Supporting this, the Bank for International Settlements highlights how machine learning models are powerful for asset pricing and liquidity monitoring but introduce new risks around opacity and interpretation
The Silent Erosion of Human Skills in Trading
The promise of AI is efficiency: faster executions, broader coverage, and cleaner signals. Yet this very efficiency can discourage original thinking. Tasks that begin as simple aids—such as quick summaries or trade notes—can quietly shift into substitutes for judgment. Over time, this reliance can turn efficiency into dependency, where the tool shapes decisions instead of simply supporting them.
In trading, this erosion is especially dangerous.
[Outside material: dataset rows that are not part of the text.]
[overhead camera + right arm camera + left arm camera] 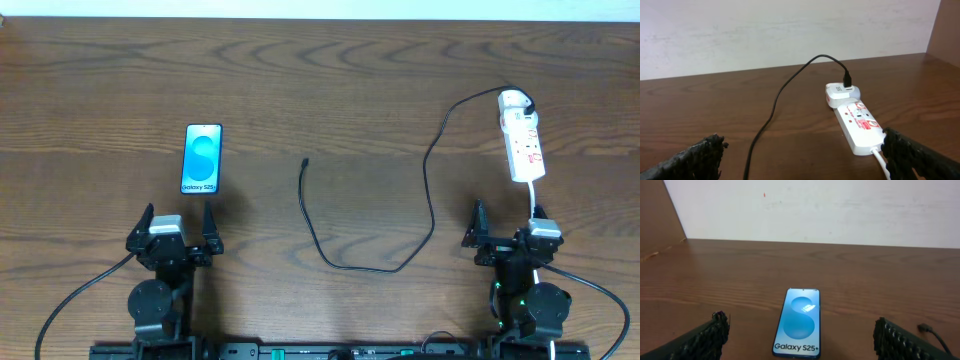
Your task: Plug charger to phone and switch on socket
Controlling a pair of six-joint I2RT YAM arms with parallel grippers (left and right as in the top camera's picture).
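Two arms sit folded low at the near edge of the table point(330, 80), one towards each near corner, wrists level and pointing at the far edge. We see the left gripper point(178, 220) spread wide with nothing between its fingers, and the right gripper point(508, 222) equally wide and empty. The phone point(796, 325) lies flat just beyond the left gripper, screen up, reading "Galaxy S25+". The socket point(857, 125) lies towards the far right corner, its red markings too small to read. The charger point(428, 170) is plugged into the socket's far end, and its free tip point(305, 161) rests mid-table, well apart from the phone
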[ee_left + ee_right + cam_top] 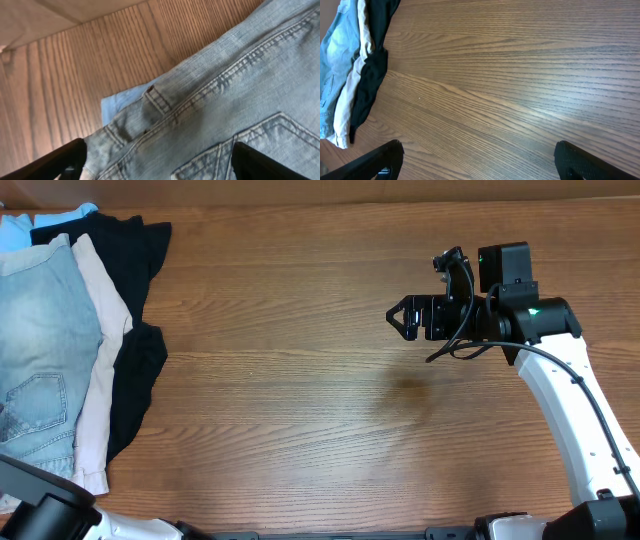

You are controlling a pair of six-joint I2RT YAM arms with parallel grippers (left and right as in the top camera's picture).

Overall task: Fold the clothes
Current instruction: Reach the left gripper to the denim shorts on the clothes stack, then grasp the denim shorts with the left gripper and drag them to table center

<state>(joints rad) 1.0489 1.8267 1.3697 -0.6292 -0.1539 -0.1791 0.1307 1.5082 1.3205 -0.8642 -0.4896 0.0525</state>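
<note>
The pair of light blue faded denim shorts (pixel 40 350) lies at the far left end of the brown wood-grain bench (pixel 330 430). It sits on top of a small pile, and the frame edge cuts off its left side in the overhead view. One stitched back pocket shows near the lower end. Under it, only a long strip of the larger beige shorts (pixel 100 370) shows along the right side. Beneath that, a crumpled black garment (pixel 140 280) spreads out to the right. A scrap of plain pale blue fabric (pixel 60 218) shows at the top of the pile; what it belongs to cannot be told.

From overhead, only a dark part of the left arm shows in the bottom left corner, and its tool cannot be made out there. In the left wrist view, the left tool (pixel 157 162) hangs close above the denim waistband, with a belt loop (pixel 155 100) between the fingers. Only the two black fingertips (pixel 60 160) show, set wide apart at the bottom corners and clamping nothing. Whether they touch the cloth cannot be told.

The right tool (pixel 405 318) hovers well apart from the pile, above bare bench, its jaws spread wide and empty. Its own camera crops the pile at the upper left corner.
</note>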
Instincts sharpened over years of observing markets—the ability to spot patterns others miss or to sense when liquidity is not as strong as it appears—fade when traders outsource too much to machines.
This perspective has shaped Claire’s contribution as a Judge for the 2025 Globee Business Awards, where she evaluates how companies balance innovation with sustainability. She brings the same scrutiny to financial markets: distinguishing between tools that empower and those that make professionals replaceable.
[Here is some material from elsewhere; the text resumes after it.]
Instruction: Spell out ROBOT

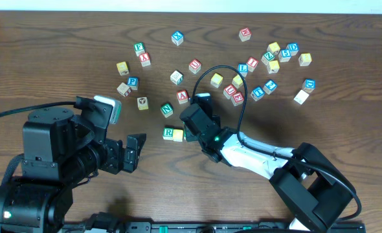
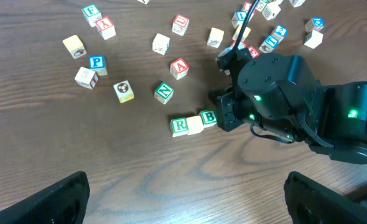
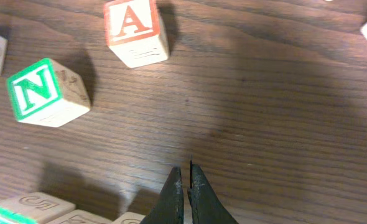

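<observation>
Near the middle of the dark wood-grain worktop point(image 1: 61, 39), towards its front edge, three small pale wooden cubes sit touching in a row: the green-lettered R cube point(image 2: 180, 126), a yellow-faced cube point(image 2: 195, 124) and the green-lettered B cube point(image 2: 208, 117). The T and second O lie somewhere in the scatter nearer the far edge; I cannot pick them out.

The right claw point(image 3: 186, 171) is pinched fully together, gripping nothing, low beside the B. The left claw point(image 2: 185, 180) gapes wide and empty near the front left.

These square-edged, smooth cubes probably slide easily on the polished grain, so a sideways brush from the closed fingers could skew the row. The green N cube point(image 3: 40, 93) and red A cube point(image 3: 134, 31) lie just behind and could be knocked in.
</observation>
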### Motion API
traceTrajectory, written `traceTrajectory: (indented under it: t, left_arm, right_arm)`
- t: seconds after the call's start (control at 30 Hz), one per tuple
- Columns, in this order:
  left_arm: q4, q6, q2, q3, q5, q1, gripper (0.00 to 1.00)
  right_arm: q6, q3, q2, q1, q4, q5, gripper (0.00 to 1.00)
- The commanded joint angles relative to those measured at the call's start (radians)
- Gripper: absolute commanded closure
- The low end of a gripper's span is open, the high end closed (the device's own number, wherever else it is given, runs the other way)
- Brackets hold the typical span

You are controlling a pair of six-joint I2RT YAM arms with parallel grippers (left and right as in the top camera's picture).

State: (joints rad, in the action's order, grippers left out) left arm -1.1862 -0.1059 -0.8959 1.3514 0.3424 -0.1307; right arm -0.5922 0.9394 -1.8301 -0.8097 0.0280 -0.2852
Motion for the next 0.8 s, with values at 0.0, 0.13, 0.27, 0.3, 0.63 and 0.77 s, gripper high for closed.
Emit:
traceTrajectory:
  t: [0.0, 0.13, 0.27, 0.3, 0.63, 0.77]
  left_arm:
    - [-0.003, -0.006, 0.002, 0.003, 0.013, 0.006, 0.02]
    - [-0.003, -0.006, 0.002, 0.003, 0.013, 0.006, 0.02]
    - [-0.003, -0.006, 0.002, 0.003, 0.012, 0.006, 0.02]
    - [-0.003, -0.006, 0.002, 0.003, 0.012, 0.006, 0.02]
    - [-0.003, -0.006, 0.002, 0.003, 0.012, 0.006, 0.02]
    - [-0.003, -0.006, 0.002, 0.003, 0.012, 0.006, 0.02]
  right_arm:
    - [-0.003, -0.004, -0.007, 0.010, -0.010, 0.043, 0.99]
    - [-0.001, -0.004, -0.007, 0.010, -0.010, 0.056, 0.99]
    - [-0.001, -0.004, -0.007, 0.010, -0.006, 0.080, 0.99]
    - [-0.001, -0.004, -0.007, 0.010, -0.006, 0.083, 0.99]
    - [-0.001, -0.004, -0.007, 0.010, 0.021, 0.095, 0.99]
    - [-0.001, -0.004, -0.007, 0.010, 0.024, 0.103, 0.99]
“The risk is not that AI will take jobs overnight,” Claire says. “The real risk is that we stop practicing the skills that make us indispensable. In finance, that is the ability to read context, not just numbers.”
The IMF’s 2024 Global Financial Stability Report reinforces this concern, noting that market participants view a “human in the loop” as essential when applying AI strategies
Redefining Risk Management in the AI Age
The challenge for trading houses is not whether to adopt AI—it is how to integrate it responsibly. In emerging markets, algorithms can detect anomalies across spreads and monitor dozens of cross-currency pairs simultaneously. Yet, the choice of whether to act on those signals depends on judgment forged in unpredictable environments.
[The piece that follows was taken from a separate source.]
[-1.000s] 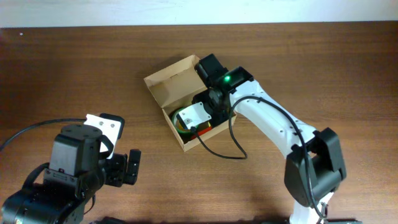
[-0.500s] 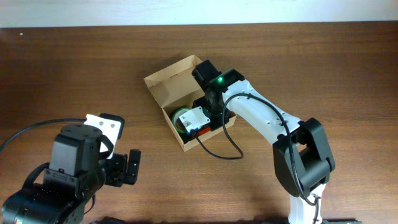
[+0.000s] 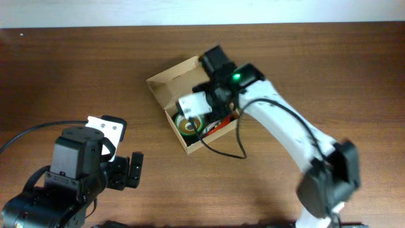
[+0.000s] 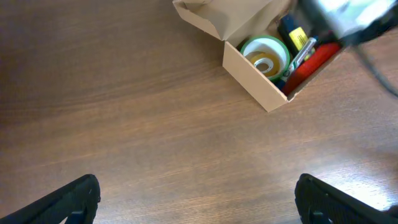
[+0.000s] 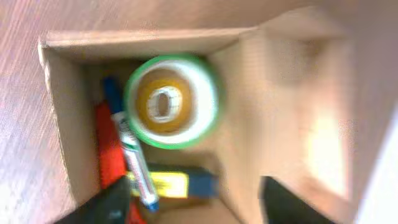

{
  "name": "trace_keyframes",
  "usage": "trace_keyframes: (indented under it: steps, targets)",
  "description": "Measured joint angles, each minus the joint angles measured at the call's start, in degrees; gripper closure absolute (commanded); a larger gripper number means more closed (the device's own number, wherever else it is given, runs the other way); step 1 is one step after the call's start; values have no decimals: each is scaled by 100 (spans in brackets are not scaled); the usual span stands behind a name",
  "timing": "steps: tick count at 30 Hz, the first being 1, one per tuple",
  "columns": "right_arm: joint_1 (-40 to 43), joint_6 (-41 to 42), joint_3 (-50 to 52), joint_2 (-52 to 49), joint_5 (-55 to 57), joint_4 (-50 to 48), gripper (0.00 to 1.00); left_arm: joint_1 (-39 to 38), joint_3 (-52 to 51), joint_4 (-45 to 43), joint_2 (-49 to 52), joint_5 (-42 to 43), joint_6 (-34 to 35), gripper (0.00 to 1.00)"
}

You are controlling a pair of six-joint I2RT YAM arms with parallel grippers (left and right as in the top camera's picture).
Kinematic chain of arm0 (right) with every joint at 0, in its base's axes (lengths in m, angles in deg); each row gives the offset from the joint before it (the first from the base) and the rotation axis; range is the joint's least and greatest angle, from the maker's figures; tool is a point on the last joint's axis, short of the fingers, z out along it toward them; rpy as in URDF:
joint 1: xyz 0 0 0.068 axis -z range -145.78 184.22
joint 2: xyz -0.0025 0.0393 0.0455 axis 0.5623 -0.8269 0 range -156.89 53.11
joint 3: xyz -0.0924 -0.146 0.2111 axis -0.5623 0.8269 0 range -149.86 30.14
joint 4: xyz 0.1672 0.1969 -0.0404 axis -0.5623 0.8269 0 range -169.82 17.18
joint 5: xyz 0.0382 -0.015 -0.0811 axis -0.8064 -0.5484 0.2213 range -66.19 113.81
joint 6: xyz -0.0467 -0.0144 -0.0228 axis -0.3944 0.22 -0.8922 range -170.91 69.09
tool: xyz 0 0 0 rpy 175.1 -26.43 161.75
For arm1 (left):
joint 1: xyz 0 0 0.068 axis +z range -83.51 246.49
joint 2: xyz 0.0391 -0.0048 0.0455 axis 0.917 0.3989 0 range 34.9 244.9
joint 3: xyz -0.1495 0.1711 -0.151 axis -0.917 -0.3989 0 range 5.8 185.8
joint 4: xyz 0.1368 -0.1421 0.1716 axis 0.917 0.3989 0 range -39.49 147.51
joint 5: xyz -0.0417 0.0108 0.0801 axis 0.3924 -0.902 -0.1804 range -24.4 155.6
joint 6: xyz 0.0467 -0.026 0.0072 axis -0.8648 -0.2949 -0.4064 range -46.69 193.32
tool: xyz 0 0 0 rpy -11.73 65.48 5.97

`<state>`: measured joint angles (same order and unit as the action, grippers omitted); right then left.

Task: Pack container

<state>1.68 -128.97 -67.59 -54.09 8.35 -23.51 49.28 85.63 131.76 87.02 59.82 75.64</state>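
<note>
The container [image 3: 169,84] is a brown cardboard box with its flap lid open toward the back left. Inside lie a green tape roll [image 3: 188,125], a red item [image 3: 216,128] and markers. In the right wrist view the tape roll [image 5: 171,102] sits beside a blue-green marker [image 5: 132,155], the red item [image 5: 107,158] and a yellow-and-blue item [image 5: 177,184]. My right gripper [image 3: 206,113] hovers over the container [image 5: 59,130] and stands open [image 5: 199,205], holding nothing. My left gripper [image 3: 125,172] is open [image 4: 199,205] over bare wood, well short of the container [image 4: 255,84] and its tape roll [image 4: 266,55].
The right arm's black cable [image 3: 221,152] loops onto the table just in front of the box. Dark wooden tabletop [image 3: 82,69] surrounds the box on all sides.
My right gripper has gone from shut to open and pulled up and back from inside the box, uncovering the tape roll. The left arm has not moved.
</note>
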Motion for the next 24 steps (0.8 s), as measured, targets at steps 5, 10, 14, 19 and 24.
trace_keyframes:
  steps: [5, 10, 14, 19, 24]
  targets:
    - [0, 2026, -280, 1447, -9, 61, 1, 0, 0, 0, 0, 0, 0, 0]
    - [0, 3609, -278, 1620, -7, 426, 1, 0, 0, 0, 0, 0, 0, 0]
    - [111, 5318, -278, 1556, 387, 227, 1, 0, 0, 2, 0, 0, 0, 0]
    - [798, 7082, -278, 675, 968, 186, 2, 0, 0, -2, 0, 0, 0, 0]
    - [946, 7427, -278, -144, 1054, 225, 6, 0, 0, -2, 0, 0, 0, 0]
AI can flag that liquidity in an EM bond is tightening, but only a human trader can weigh whether this reflects temporary capital outflows or a deeper crisis of confidence. Machines identify correlations; humans determine causality.
This balance has redefined what risk management looks like in 2025. The most effective firms use AI as an advisor, not an executor. They preserve room for dissenting human opinions, recognizing that resilience lies in diverse perspectives.
As Claire puts it: “AI is an excellent advisor, but the final call must remain human. Risk is not purely mathematical—it is contextual.”
Building a Future of Human-AI Coexistence
The rise of AI in macro trading is not a zero-sum game. The firms that will lead in the next decade are those that treat AI as a multiplier of human insight, not a substitute for it. That requires active investment in maintaining trader skills—whether through scenario analysis, policy interpretation, or cross-market storytelling.
This theme echoes through Claire’s recently authored HackerNoon article titled “The Dark Side of “AI Productivity”: How It Trains You to Be Replaceable“, where she warns professionals not to hand over their individuality to machines. Her message to financial markets is consistent: AI should be a tool you control, not a process you disappear into.
For emerging markets, this principle is especially urgent. The volatility of these economies is shaped by local politics, resource cycles, and geopolitical shocks that no algorithm can fully predict. Preserving human interpretation is not just about professional pride—it is about ensuring that risk is managed with depth, not just speed.
“The future of trading is not human versus AI,” Claire concludes. “It is humans who know how to keep their judgment sharp while harnessing AI responsibly.”